Count every line in the data that contains the word "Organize", then report that number alone.

Stored records
──────

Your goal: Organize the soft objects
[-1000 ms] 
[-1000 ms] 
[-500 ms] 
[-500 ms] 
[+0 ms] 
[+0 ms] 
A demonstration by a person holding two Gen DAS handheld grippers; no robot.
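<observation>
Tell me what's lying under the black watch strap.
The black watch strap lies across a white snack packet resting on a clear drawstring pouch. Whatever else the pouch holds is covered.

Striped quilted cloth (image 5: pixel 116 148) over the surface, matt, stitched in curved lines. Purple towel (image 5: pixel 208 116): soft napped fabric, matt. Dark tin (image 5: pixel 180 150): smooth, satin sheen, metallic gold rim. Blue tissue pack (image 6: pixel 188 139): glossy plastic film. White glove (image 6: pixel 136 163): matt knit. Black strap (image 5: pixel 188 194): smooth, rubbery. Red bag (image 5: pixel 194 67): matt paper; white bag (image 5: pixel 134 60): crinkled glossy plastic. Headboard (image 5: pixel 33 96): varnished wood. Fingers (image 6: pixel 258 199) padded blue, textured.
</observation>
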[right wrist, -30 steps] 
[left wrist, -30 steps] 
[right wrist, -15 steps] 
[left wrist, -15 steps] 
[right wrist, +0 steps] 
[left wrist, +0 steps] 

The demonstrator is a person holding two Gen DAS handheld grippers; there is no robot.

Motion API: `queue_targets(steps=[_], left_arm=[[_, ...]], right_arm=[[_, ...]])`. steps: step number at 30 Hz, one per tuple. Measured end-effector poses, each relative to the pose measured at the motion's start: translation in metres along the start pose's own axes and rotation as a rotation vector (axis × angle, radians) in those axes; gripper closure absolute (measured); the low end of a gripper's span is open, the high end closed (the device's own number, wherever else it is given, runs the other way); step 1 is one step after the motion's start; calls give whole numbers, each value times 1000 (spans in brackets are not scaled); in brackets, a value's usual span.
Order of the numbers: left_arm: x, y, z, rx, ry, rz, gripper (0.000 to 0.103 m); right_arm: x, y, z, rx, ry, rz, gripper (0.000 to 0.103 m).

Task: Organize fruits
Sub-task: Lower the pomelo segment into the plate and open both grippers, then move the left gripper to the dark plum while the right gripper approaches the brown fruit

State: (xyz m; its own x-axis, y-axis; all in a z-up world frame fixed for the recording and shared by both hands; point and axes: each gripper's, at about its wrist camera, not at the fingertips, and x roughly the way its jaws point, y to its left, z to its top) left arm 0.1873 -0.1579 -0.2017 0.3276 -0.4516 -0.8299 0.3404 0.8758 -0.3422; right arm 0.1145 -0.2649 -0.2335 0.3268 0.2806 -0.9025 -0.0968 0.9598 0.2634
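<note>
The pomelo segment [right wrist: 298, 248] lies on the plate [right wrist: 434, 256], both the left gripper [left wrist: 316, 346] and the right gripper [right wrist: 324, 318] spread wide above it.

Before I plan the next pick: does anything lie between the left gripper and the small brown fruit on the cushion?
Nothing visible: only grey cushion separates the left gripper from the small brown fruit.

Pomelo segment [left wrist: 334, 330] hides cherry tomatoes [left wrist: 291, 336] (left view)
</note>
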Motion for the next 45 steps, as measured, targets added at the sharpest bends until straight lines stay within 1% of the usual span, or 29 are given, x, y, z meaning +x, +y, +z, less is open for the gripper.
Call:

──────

Written response
2